_Activity_
Determine how many lines in the records below contain "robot", then state that number alone.

Dataset entries
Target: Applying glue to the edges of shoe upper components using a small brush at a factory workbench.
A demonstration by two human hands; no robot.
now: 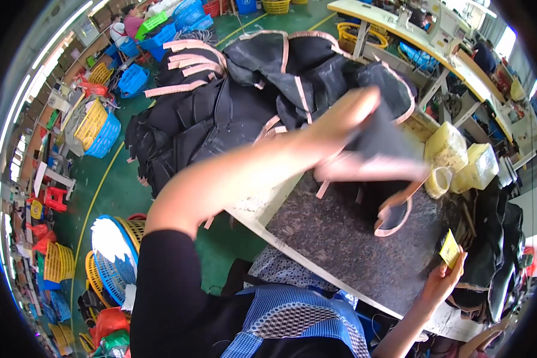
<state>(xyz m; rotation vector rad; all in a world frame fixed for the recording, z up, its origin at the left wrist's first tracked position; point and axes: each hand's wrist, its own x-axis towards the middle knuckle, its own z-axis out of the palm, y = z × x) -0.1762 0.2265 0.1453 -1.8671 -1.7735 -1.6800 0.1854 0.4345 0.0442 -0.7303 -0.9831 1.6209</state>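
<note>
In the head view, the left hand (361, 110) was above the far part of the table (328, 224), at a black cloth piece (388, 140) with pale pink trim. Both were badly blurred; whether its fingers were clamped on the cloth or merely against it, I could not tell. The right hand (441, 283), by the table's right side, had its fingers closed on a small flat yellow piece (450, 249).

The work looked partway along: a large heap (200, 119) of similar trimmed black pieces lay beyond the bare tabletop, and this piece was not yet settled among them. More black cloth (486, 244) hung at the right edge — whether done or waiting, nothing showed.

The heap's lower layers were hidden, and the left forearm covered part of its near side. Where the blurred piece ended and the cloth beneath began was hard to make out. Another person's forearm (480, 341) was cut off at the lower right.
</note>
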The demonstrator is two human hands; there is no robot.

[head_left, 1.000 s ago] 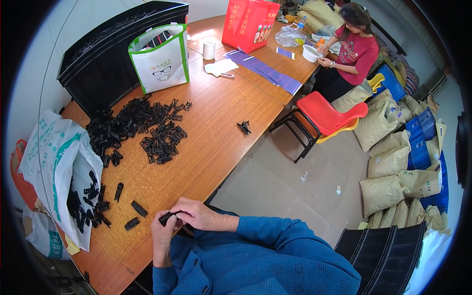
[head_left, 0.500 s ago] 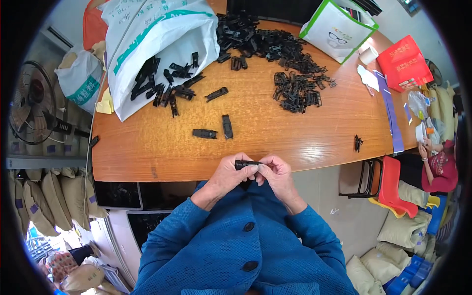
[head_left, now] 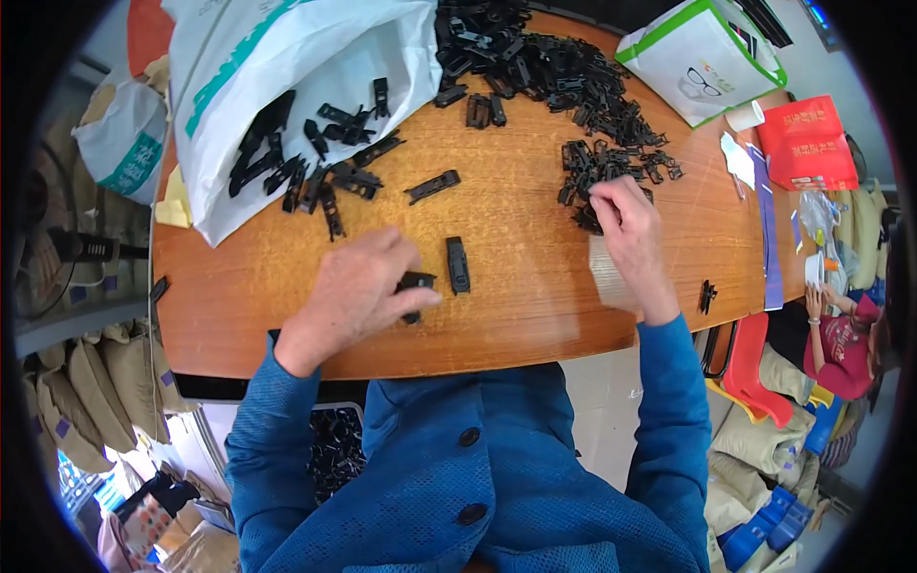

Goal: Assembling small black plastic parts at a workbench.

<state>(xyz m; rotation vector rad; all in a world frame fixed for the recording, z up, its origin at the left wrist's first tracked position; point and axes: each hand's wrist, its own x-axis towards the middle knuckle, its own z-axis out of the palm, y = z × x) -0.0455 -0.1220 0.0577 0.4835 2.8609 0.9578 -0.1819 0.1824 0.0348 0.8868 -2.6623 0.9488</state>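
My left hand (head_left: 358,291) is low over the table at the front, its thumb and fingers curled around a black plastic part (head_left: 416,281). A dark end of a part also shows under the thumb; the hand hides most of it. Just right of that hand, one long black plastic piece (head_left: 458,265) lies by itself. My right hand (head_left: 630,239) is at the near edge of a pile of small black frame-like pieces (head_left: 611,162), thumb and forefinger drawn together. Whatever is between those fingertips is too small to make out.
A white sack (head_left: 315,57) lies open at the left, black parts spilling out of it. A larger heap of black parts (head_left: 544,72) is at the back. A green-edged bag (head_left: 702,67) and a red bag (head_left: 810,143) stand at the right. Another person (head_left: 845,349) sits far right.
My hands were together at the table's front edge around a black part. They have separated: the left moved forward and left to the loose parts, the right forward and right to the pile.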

_Answer section_
2